Background: For the more than 40,000 children in the United States undergoing congenital heart surgery annually, the relationship between hospital quality and costs remains unclear. Prior studies report conflicting results and clinical outcomes have continued to improve over time. We examined a large contemporary cohort, aiming to better inform ongoing initiatives seeking to optimize health care value in this population. Methods: Clinical information (The Society of Thoracic Surgeons Congenital Database) was merged with standardized cost data (Pediatric Health Information Systems) for children undergoing heart surgery from 2010 to 2015. In-hospital cost variability was analyzed using Bayesian hierarchical models adjusted for case-mix.
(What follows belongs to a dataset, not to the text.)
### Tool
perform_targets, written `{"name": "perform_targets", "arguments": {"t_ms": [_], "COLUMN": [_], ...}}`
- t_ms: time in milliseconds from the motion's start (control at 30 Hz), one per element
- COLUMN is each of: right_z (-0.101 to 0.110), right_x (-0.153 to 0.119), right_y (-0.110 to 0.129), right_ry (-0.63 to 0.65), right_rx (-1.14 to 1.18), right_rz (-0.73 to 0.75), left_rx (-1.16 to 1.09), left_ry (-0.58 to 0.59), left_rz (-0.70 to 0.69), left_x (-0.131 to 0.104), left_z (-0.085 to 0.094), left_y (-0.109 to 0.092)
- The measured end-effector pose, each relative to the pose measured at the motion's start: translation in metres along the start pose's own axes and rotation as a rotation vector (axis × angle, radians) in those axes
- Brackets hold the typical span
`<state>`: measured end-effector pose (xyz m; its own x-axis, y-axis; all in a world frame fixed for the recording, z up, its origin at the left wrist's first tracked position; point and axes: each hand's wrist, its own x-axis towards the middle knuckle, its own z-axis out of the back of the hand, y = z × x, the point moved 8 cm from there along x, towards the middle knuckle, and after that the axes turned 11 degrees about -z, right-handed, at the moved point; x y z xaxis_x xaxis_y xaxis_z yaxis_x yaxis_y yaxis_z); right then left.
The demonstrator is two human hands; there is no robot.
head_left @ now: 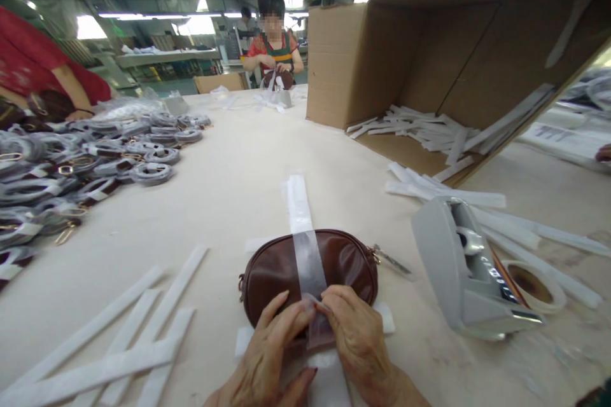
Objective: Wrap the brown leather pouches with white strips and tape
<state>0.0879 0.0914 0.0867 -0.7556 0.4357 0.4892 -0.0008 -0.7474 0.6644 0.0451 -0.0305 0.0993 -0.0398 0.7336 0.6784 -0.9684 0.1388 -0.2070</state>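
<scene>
A brown oval handbag [273,267] with gold-coloured side rings lies on the table in front of me. A thin, translucent white strip [310,261] runs over its middle, from a white band [298,203] beyond the bag toward my side. My right hand [358,331] pinches the strip at the bag's near edge. Beside it, my left hand [272,346] rests with fingertips on the bag and strip, its thumb spread away. A tag [394,261] hangs from the bag's right end. White pieces show partly from under the bag.
A grey tape dispenser [443,267] and a tape roll [534,286] stand at right. An open cardboard box [334,63] holds white strips. Loose strips [119,362] lie at left, below wrapped straps [86,165]. A co-worker [274,54] works across the table; another person's arm [71,86] reaches in left.
</scene>
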Motion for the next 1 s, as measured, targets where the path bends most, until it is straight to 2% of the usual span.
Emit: {"name": "perform_targets", "arguments": {"t_ms": [67,167,400,767,900,1000], "right_z": [0.001,0.000,-0.010,-0.006,-0.002,0.002], "right_x": [0.001,0.003,0.002,0.010,0.016,0.020], "right_y": [0.001,0.002,-0.002,0.012,0.003,0.003], "right_ry": [-0.024,-0.046,-0.010,-0.084,-0.156,-0.138], "right_rx": [0.007,0.009,-0.064,-0.265,-0.227,-0.124], "right_rz": [-0.020,-0.047,-0.042,-0.080,-0.148,-0.159], "left_rx": [-0.027,0.014,0.344,0.404,0.403,0.364], "left_ry": [0.006,0.016,0.164,0.222,0.179,0.129], "left_rz": [0.026,-0.030,-0.239,-0.268,-0.236,-0.194], "left_x": [0.002,0.004,0.005,0.016,0.015,0.016], "left_z": [0.005,0.007,-0.015,-0.015,-0.016,-0.014], "left_y": [0.001,-0.002,-0.011,-0.014,-0.012,-0.011]}}
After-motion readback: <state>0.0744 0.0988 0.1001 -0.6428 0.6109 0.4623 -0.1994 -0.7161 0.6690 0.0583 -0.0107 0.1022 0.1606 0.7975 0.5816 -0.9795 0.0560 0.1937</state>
Quality metrics examined included in-hospital mortality, postoperative complications, postoperative length of stay (PLOS), and a composite. Results: Overall, 32 hospitals (n = 45,315 patients) were included. Median adjusted cost per case varied across hospitals from $67,700 to $51,200 in the high vs low cost tertile (ratio 1.32; 95% credible interval, 1.29 to 1.35), and all quality metrics also varied across hospitals. Across cost tertiles, there were no significant differences in the quality metrics examined, with the exception of PLOS. The PLOS findings were driven by high-risk The Society of Thoracic Surgeons-European Association for Cardiothoracic Surgery categories 4 and 5 cases (adjusted median length of stay 16.8 vs 14.9 days in high vs low cost tertile [ratio 1.13, 1.05 to 1.24]), and intensive care unit PLOS. Conclusions: Contemporary congenital heart surgery costs vary across hospitals but were not associated with most quality metrics examined, highlighting that performance in one area does not necessarily convey to others. Cost variability was associated with PLOS, particularly related to intensive care unit PLOS and high-risk cases. Care processes influencing PLOS may provide targets for value-based initiatives in this population.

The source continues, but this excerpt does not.